Hi,

On 9/4/19 11:09 AM, Prakhya, Sai Praneeth wrote:
Hi Joerg,

Thanks a lot! for the review. I highly appreciate for sparing your time to 
review the patch :)

On Tue, Aug 20, 2019 at 07:42:25PM -0700, Sai Praneeth Prakhya wrote:
+       /*
+        * iommu_domain_alloc() takes "struct bus_type" as an argument which
is
+        * a member in "struct device". Changing a group's default domain type
+        * deals at iommu_group level rather than device level and hence there
+        * is no straight forward way to get "bus_type" of an iommu_group that
+        * could be passed to iommu_domain_alloc(). So, instead of directly
+        * calling iommu_domain_alloc(), use iommu_ops from previous default
+        * domain.
+        */
+       if (!prev_domain || !prev_domain->ops ||
+           !prev_domain->ops->domain_alloc || !type)
+               return -EINVAL;

Hmm, this isn't really nice and clean, but I understand why you need it.

I agree.. It didn't look good for me either :(
But, I didn't find any other better solution.

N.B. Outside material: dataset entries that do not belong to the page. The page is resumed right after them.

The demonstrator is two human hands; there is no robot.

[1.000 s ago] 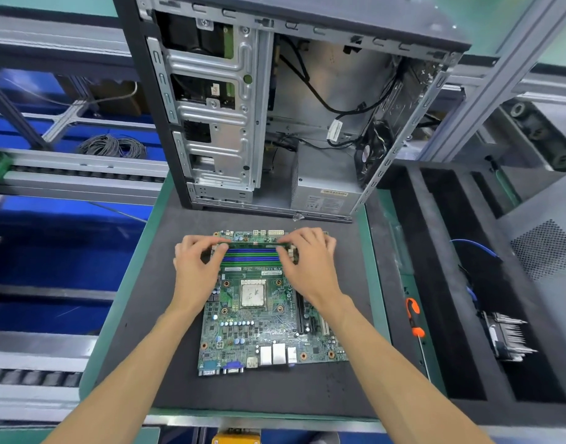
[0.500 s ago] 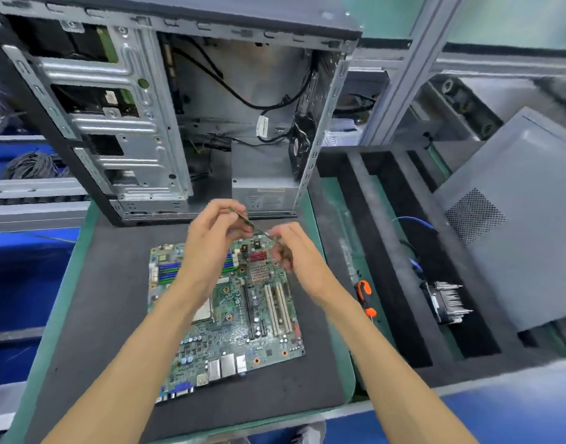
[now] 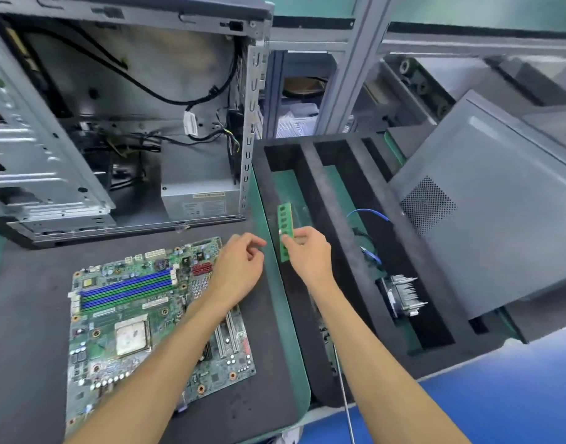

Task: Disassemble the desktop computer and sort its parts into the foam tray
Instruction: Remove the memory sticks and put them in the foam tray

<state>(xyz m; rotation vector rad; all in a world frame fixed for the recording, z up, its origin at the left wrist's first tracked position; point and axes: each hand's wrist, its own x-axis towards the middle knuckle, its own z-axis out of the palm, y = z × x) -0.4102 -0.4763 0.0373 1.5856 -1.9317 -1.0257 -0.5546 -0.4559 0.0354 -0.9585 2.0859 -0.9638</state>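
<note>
foam tray [image 3: 310, 187]: matt black, soft-looking
computer case [image 3: 83, 174]: bare grey sheet metal, dull sheen
side panel [image 3: 499, 219]: smooth grey metal
work mat [image 3: 28, 331]: matt dark, finely grained

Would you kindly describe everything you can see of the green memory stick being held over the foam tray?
The memory stick is a narrow green circuit board with a row of dark chips on its face. The right hand pinches its lower half between thumb and fingers, hiding part of it. It is held lengthwise over the leftmost slot of the black foam tray; whether it touches the tray's green floor cannot be told.
</note>
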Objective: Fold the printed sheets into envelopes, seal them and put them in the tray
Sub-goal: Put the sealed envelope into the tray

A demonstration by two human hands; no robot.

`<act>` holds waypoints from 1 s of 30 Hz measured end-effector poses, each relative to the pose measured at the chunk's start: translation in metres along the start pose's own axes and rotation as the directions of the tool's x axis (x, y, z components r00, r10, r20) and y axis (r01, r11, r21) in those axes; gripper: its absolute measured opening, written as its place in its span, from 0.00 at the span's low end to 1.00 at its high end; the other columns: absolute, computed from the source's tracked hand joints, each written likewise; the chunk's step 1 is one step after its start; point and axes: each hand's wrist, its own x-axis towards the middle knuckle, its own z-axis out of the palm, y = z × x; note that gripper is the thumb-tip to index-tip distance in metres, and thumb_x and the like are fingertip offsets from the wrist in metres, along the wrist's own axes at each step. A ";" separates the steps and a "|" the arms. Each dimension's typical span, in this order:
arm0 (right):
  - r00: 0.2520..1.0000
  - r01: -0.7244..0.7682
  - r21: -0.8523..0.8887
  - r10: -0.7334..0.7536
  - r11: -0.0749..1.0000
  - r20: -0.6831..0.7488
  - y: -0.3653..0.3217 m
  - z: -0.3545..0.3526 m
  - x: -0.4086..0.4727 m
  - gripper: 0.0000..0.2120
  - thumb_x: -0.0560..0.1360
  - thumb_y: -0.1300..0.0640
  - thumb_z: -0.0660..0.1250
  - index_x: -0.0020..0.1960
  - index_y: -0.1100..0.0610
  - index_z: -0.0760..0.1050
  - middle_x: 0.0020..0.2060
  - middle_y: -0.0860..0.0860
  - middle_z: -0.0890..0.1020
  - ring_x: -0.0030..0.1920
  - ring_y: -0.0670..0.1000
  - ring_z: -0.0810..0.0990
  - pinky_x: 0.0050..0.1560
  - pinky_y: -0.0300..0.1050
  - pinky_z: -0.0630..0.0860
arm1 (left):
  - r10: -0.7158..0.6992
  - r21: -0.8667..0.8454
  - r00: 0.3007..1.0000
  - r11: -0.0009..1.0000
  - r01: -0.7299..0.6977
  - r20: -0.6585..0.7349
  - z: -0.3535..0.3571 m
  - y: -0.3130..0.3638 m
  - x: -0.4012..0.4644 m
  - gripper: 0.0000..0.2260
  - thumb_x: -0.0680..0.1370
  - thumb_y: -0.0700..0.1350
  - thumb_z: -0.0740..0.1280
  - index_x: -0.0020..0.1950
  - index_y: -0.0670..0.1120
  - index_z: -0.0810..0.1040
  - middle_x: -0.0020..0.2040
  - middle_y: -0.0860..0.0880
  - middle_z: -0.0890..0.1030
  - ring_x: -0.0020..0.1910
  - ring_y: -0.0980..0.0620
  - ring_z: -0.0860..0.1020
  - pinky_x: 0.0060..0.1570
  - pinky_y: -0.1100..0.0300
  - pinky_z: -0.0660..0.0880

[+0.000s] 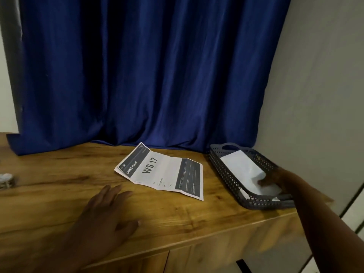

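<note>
A printed sheet (163,172) marked "WS 17" lies creased and unfolded on the wooden cabinet top, with more sheets showing under its left edge. A grey perforated tray (222,170) stands to its right, holding a white folded envelope (242,168). My right hand (273,179) reaches into the tray, its fingers resting on the envelope's near end; the hand is blurred. My left hand (106,211) lies flat on the wood with spread fingers, to the left of and nearer than the sheet, holding nothing.
A blue curtain (147,75) hangs behind the cabinet top (59,184). A roll of tape (6,181) sits at the far left edge. A pale wall (315,95) closes off the right side beyond the tray. The cabinet's front edge runs below my left hand.
</note>
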 end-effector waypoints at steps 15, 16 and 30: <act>0.891 0.299 -0.383 -0.400 0.874 -0.217 -0.061 0.011 -0.025 0.10 0.77 0.51 0.70 0.55 0.55 0.80 0.48 0.57 0.84 0.43 0.53 0.81 0.41 0.46 0.77 | 0.022 0.009 0.999 1.000 -0.022 0.039 -0.008 0.005 -0.002 0.45 0.65 0.78 0.39 0.79 0.62 0.56 0.81 0.58 0.54 0.80 0.54 0.50 0.79 0.53 0.47; 0.861 0.375 -0.367 -0.466 0.851 -0.202 -0.073 0.016 -0.031 0.06 0.78 0.52 0.69 0.51 0.53 0.80 0.46 0.55 0.84 0.40 0.50 0.80 0.39 0.45 0.77 | 0.025 0.018 0.999 1.000 -0.025 0.036 -0.008 0.005 -0.003 0.44 0.65 0.78 0.39 0.78 0.62 0.57 0.81 0.58 0.54 0.80 0.54 0.50 0.78 0.53 0.47; 0.588 0.807 -0.237 -0.775 0.542 0.229 -0.140 0.241 -0.152 0.31 0.76 0.32 0.59 0.74 0.46 0.65 0.75 0.52 0.68 0.73 0.54 0.67 0.69 0.55 0.67 | 0.009 -0.022 1.000 1.000 -0.008 0.026 -0.002 0.002 -0.002 0.39 0.69 0.78 0.47 0.78 0.63 0.59 0.81 0.56 0.56 0.80 0.54 0.51 0.78 0.54 0.46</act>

I will think about a better way to get iommu_ops here.

Sure! That will be great!

+free_prev_domain:
+       /*
+        * Free the existing default domain and replace it with the newly
+        * created default domain. No need to set group->domain because
+        * __iommu_attach_group() already does it on success.
+        */
+       iommu_domain_free(prev_domain);
+       group->default_domain = new_domain;
+       return 0;

It isn't obvious to me from this patch, how to are the dma_ops updated when
the default domain changes between identity and dma?

Thanks for raising this.
For intel_iommu, dma_map_ops is defined at drivers/iommu/intel-iommu.c and
all the callbacks like alloc(), map_sg() and map_page(), check if the device 
needs DMA mapping or not
by calling iommu_need_mapping(). The callbacks inherently do the right thing 
based on the outcome.
So, essentially the dma_ops are same for dma/identity domain.

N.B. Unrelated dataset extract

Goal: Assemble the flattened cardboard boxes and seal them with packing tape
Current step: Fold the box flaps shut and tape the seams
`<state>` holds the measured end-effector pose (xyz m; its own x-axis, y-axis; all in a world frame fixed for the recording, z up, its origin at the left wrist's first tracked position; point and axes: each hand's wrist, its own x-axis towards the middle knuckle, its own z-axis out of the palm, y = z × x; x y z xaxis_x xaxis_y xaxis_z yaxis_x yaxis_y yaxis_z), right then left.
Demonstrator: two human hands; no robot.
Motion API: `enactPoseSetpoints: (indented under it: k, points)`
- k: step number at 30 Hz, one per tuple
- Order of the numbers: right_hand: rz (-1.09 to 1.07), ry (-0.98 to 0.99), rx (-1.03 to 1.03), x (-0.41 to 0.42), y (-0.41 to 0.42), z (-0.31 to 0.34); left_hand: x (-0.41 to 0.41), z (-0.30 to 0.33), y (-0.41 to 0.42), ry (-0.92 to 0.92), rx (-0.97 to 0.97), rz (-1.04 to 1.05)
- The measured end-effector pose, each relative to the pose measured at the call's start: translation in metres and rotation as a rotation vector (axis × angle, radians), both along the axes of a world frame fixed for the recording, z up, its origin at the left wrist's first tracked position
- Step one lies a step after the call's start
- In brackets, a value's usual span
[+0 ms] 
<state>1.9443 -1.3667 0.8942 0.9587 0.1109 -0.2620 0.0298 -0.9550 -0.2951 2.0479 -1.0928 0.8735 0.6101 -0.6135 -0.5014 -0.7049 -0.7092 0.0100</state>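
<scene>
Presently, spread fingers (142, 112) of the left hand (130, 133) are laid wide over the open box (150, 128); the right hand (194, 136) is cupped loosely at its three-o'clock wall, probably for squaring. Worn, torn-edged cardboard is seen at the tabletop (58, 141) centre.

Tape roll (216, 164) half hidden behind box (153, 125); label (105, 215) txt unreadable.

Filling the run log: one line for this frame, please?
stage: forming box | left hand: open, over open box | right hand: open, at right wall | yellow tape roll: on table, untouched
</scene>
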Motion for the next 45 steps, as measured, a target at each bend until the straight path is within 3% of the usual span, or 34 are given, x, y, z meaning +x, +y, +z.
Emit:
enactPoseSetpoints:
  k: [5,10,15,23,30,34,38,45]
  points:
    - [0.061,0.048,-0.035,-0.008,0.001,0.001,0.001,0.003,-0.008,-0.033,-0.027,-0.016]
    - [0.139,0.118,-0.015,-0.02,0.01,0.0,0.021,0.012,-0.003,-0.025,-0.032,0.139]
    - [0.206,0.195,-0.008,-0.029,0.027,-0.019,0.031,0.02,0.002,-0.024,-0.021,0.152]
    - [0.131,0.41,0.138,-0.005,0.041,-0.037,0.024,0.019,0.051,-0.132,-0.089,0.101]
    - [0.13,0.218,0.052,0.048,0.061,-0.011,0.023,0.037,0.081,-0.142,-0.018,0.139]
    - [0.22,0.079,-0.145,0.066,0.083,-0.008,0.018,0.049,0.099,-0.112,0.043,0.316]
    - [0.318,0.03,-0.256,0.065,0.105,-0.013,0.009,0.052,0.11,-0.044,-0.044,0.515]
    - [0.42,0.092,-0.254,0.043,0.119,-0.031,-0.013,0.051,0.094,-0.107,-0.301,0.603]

This isn't always true as we are considering per-device dma ops.

Best regards,
Baolu


I just realized (sorry!) that other iommu drivers (Eg: AMD) doesn't do it the 
same way i.e. looks like the callbacks
aren't checking if the device needs a dma mapping or identity mapping.
I will take a look at other iommu drivers and will handle this in V2.

Please let me know if I missed something.

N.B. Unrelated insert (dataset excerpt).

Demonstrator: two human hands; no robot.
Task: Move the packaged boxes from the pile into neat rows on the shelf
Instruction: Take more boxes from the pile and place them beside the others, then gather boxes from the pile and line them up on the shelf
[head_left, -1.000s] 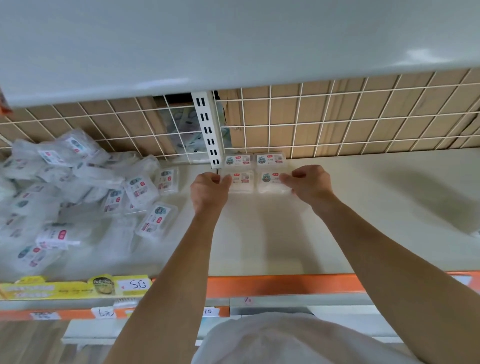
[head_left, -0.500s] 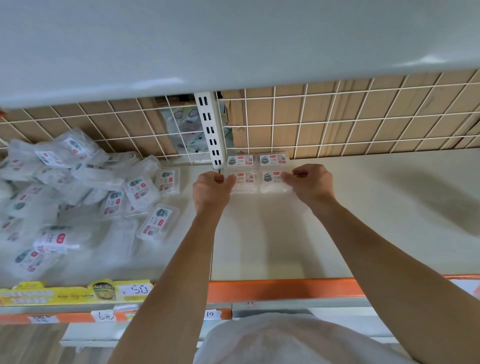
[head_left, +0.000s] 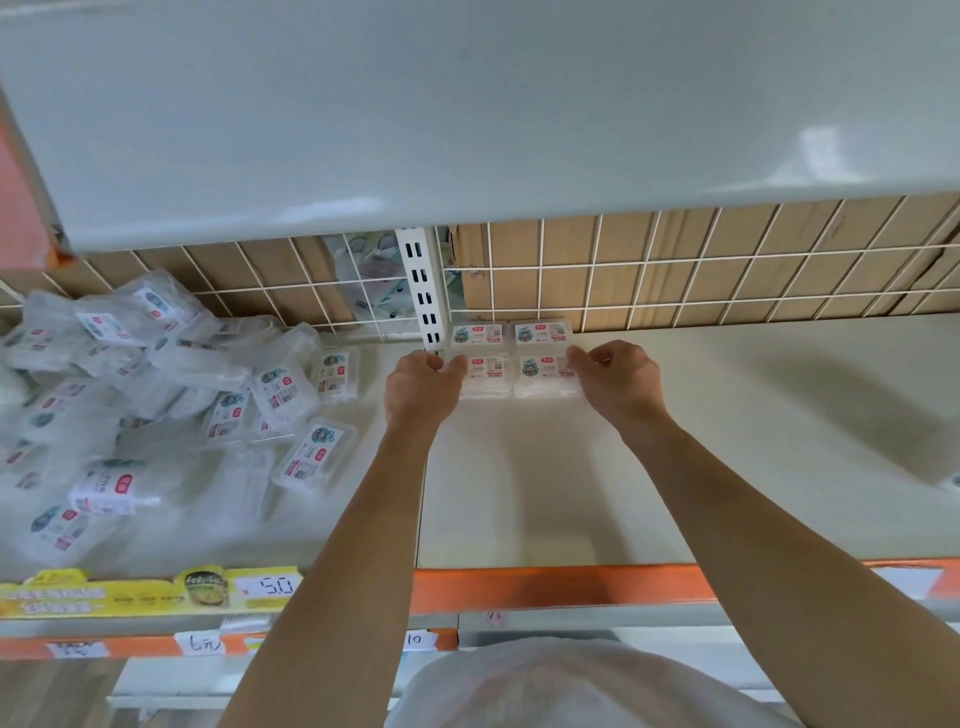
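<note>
Left hand (head_left: 420, 387) pinching front-left box (head_left: 485, 375), right hand (head_left: 618, 382) pinching front-right box (head_left: 543, 375), 4 boxes touching on shelf (head_left: 727, 441)

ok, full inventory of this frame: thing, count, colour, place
placed boxes: four, clear with white labels, two rows of two at the shelf's back by the upright
pile of boxes: count unclear, clear and white, heaped at left
shelf: one, cream with orange front edge
wire grid: one, white, at the back, brown cardboard behind it
upright: one, white, slotted
price strip: one, yellow, front edge at left
left hand: holds front-left box
right hand: holds front-right box
</note>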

+       /* Check if any device in the group still has a driver binded to it */
+       if (iommu_group_for_each_dev(group, NULL, is_driver_binded)) {
+               pr_err("Active drivers exist for devices in the group\n");
+               return -EBUSY;
+       }

This is racy with device driver probing code. Unfortunatly there is no clean way
out of that either, locking all devices in the group and then do the re-attach 
will
introduce a lock-inversion with group->mutex. But please put a comment here
saying that this might race with device driver probing.

Sure! Makes sense. Will add it in V2.